- [AIM OF THE EXERCISE]
Each line of the entries below that includes "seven" belongs in your answer.

─── DATASET ───

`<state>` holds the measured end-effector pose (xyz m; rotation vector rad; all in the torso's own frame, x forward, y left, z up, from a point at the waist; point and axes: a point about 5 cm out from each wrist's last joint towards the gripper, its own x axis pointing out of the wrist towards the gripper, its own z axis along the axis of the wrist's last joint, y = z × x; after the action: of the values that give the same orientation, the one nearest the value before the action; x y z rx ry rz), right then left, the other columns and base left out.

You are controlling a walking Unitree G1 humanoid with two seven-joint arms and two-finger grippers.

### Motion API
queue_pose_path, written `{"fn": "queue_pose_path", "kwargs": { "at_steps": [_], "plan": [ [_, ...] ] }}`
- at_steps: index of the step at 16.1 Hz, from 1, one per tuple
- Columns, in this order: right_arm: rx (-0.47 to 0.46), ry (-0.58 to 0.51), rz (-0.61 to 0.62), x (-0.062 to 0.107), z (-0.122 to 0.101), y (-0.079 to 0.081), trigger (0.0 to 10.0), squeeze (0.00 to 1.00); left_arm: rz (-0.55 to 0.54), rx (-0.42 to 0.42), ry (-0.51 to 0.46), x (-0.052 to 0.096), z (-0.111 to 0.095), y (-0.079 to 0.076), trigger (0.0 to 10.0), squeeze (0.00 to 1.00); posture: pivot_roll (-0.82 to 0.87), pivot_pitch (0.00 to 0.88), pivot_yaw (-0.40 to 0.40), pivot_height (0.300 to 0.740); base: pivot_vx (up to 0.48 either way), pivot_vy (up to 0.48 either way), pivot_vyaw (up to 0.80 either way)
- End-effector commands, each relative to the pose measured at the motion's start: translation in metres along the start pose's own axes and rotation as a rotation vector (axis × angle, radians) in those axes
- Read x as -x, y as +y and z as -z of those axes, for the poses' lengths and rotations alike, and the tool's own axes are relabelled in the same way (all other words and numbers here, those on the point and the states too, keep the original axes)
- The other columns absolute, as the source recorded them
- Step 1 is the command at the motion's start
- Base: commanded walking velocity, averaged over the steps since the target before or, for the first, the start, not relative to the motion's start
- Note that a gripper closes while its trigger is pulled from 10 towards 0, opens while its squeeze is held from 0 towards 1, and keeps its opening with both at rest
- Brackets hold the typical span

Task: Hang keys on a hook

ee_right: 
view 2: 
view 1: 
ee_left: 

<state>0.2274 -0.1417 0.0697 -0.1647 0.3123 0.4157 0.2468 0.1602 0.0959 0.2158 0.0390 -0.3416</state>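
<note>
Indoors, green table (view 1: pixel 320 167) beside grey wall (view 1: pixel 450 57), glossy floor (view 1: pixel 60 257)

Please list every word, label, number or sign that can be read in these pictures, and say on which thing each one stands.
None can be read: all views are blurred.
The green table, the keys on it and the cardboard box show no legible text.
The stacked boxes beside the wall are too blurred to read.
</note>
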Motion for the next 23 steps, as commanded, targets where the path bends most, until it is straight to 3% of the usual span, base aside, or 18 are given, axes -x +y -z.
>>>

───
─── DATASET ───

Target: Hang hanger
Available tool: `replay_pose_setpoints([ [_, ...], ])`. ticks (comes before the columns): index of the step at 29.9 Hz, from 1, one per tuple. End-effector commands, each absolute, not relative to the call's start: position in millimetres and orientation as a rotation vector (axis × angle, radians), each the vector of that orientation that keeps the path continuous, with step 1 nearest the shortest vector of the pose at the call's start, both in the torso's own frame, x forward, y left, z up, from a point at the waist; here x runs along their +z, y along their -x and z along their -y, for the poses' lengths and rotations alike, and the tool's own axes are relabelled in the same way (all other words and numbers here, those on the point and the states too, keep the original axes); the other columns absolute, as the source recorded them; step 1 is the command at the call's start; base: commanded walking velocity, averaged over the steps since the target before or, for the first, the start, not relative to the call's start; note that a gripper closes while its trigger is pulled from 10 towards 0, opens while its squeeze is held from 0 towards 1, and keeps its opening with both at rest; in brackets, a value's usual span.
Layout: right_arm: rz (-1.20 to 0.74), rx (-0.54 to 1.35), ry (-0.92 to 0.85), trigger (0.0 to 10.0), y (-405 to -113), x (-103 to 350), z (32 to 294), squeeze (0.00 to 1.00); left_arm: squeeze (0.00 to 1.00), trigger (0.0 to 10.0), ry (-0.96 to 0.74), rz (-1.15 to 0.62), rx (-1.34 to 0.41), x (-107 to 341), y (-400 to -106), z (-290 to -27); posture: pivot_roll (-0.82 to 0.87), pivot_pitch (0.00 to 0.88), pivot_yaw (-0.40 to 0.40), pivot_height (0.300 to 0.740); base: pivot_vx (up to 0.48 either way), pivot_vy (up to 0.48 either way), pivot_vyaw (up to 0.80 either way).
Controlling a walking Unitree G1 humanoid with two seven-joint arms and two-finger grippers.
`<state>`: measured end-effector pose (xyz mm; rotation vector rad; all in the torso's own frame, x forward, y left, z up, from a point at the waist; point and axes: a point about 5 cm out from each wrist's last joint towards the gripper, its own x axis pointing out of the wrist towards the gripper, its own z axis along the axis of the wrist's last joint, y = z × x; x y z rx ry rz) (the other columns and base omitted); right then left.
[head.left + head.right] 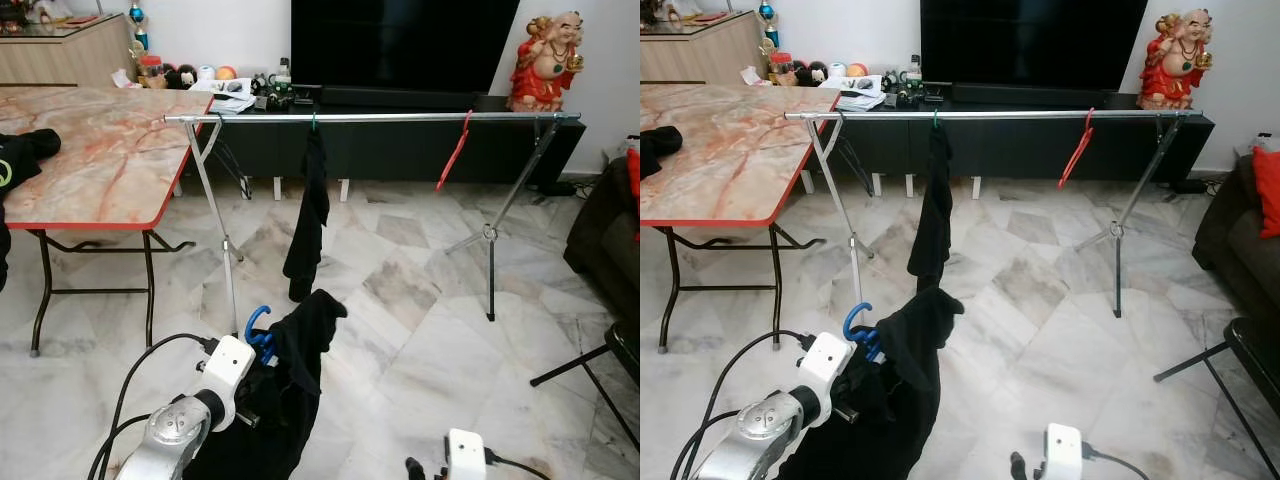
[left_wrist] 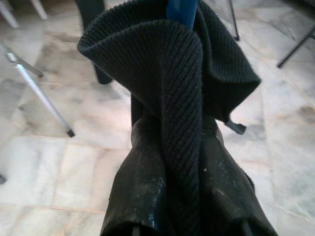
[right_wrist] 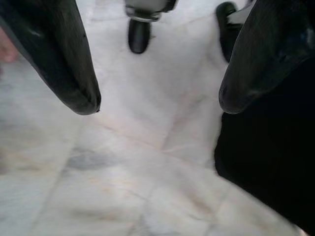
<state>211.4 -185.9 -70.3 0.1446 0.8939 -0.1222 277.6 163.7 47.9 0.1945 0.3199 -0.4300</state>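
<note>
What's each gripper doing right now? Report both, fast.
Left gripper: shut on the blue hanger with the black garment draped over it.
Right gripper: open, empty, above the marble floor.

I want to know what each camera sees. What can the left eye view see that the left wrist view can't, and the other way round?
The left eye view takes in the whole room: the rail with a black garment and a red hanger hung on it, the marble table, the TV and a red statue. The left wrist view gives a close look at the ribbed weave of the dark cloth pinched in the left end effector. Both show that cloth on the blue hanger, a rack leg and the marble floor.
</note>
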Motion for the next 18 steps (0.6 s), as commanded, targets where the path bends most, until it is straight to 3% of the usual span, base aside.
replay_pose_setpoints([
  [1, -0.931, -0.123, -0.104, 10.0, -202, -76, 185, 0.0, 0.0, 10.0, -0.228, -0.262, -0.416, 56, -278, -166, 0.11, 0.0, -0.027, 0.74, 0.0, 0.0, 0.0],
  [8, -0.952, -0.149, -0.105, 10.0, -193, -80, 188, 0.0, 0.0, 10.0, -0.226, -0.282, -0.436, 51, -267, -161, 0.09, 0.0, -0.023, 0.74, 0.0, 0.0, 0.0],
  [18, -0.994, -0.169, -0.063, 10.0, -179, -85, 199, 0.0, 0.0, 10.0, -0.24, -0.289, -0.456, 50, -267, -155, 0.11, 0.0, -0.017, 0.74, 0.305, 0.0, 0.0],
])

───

- [RESULT FOR THIS TASK]
You are controlling a walking Unitree G1 humanoid with two seven-joint arms and two-finger grippers.
Controlling a walking Unitree G1 humanoid with two seven-joint arms and two-finger grippers.

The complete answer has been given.